What you will do:
Your task is to output the listing word for word, with pictures excluded.

Data excerpt:
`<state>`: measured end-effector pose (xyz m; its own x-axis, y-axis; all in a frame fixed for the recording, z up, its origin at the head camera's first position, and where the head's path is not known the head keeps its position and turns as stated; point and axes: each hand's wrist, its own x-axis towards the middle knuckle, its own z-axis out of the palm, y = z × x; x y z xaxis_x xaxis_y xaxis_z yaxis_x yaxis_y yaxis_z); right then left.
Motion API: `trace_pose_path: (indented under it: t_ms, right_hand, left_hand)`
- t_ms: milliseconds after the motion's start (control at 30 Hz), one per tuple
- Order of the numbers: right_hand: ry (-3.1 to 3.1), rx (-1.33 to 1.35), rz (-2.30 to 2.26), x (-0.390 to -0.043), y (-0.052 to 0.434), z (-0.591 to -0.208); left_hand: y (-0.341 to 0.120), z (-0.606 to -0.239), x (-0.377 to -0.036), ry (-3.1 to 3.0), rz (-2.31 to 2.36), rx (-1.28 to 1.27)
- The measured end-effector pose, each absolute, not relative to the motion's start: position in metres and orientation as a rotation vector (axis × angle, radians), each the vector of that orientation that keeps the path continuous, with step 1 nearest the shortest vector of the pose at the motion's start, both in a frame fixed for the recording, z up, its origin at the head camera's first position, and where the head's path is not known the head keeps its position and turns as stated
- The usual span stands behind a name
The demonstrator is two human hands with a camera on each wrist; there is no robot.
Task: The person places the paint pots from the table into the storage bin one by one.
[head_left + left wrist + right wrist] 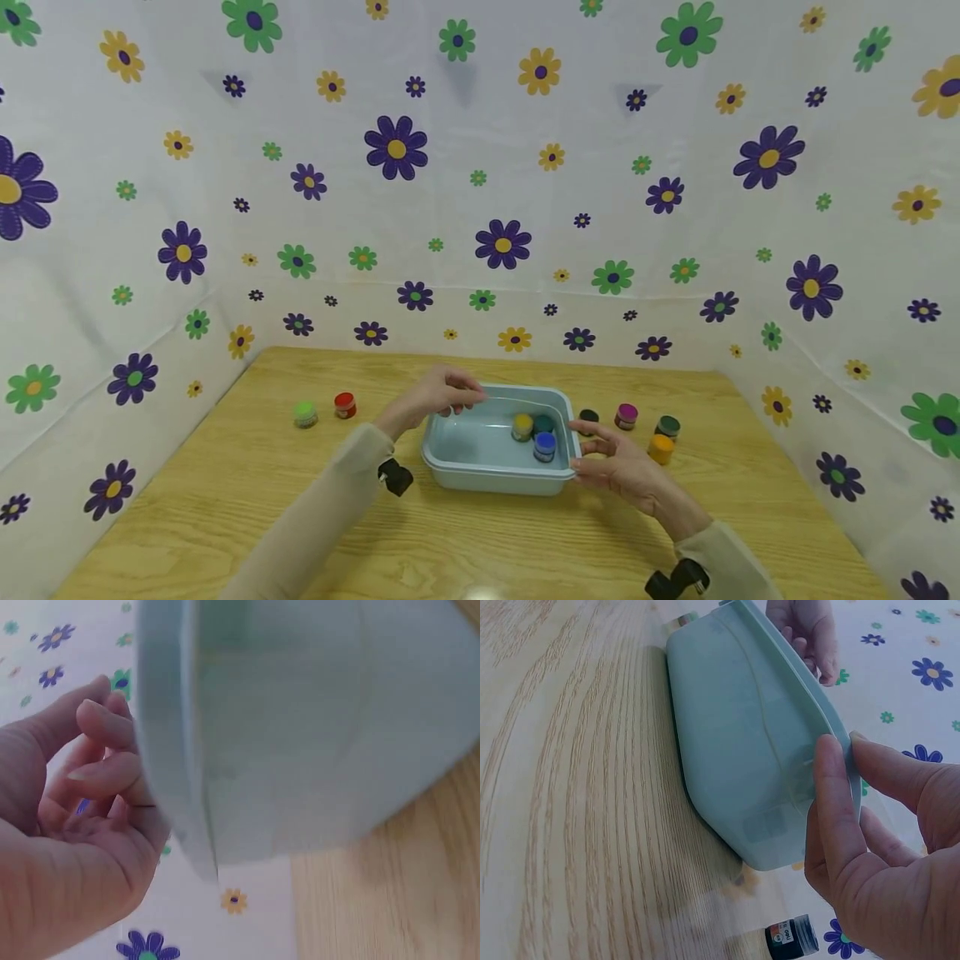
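Observation:
A light blue plastic basin (495, 481) stands on the table with three small paint jars inside: a yellow jar (522, 428), a blue jar (545, 447) and a dark teal jar (542, 425). My left hand (442, 392) hovers by the basin's back left corner, fingers loosely bent and nothing visible in them. In the left wrist view those fingers lie close to the rim; whether they touch it I cannot tell. At the right end, my right hand (622, 467) pinches the rim between thumb and fingers, as the right wrist view shows.
Left of the basin stand a light green jar (305, 414) and a red jar (345, 405). To its right are a black-looking jar (588, 421), a magenta jar (626, 416), a dark green jar (667, 427) and an orange jar (662, 450). Flowered sheets enclose the wooden table (465, 550).

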<state>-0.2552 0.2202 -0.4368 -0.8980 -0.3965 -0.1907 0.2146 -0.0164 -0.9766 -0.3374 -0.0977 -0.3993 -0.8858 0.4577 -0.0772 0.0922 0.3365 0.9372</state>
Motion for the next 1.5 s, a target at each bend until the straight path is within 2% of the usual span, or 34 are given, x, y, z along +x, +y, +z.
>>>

Response for this exercise:
`<state>`: measured end-effector pose (xyz m; its own x-axis, y-axis; all in a frame fixed for the recording, z up, its origin at the head camera's first position, and where the head's path is not known the head keeps its position and turns as stated; point and axes: each hand's wrist, its own x-axis towards the middle knuckle, its own z-axis out of the palm, y = z × x; x y z xaxis_x xaxis_y xaxis_z yaxis_x yaxis_y yaxis_z); right then left.
Motion API: `trace_pose_path: (indented under it: t_ms, right_hand, left_hand)`
- t_ms: milliseconds after the motion's start (control at 30 Hz), one per tuple
- Order of the numbers: right_hand: ry (-3.1 to 3.1), rx (-1.33 to 1.35), rz (-2.30 to 2.26), x (-0.390 to -0.043), y (-0.052 to 0.434), z (-0.591 to -0.208); left_hand: y (-0.341 to 0.120), z (-0.606 to -0.239), x (-0.377 to -0.036), ry (-3.1 to 3.0), rz (-2.31 to 2.36), rx (-1.28 to 1.27)
- The measured end-effector pose, each absolute, not relative to the motion's start: position in metres and orientation as a rotation vector (axis × angle, radians), each the vector of that orientation that keeps the path continuous, with step 1 nearest the shortest vector of the pose at the motion's start, both in a frame fixed for the recording, z up, its origin at the head camera's first position, and where the head's path is not known the head keeps its position and turns as stated
- The usual span stands behind a name
The demonstrator is two human hands with a camera on each wrist; there is no robot.
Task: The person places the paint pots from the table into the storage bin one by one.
[head_left + left wrist + right wrist] 
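Observation:
A light blue plastic basin (495, 481) stands on the table with three small paint jars inside: a yellow jar (522, 428), a blue jar (545, 447) and a dark teal jar (542, 425). My left hand (442, 392) hovers by the basin's back left corner, fingers loosely bent and nothing visible in them. In the left wrist view those fingers lie close to the rim; whether they touch it I cannot tell. At the right end, my right hand (622, 467) pinches the rim between thumb and fingers, as the right wrist view shows.
Left of the basin stand a light green jar (305, 414) and a red jar (345, 405). To its right are a black-looking jar (588, 421), a magenta jar (626, 416), a dark green jar (667, 427) and an orange jar (662, 450). Flowered sheets enclose the wooden table (465, 550).
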
<state>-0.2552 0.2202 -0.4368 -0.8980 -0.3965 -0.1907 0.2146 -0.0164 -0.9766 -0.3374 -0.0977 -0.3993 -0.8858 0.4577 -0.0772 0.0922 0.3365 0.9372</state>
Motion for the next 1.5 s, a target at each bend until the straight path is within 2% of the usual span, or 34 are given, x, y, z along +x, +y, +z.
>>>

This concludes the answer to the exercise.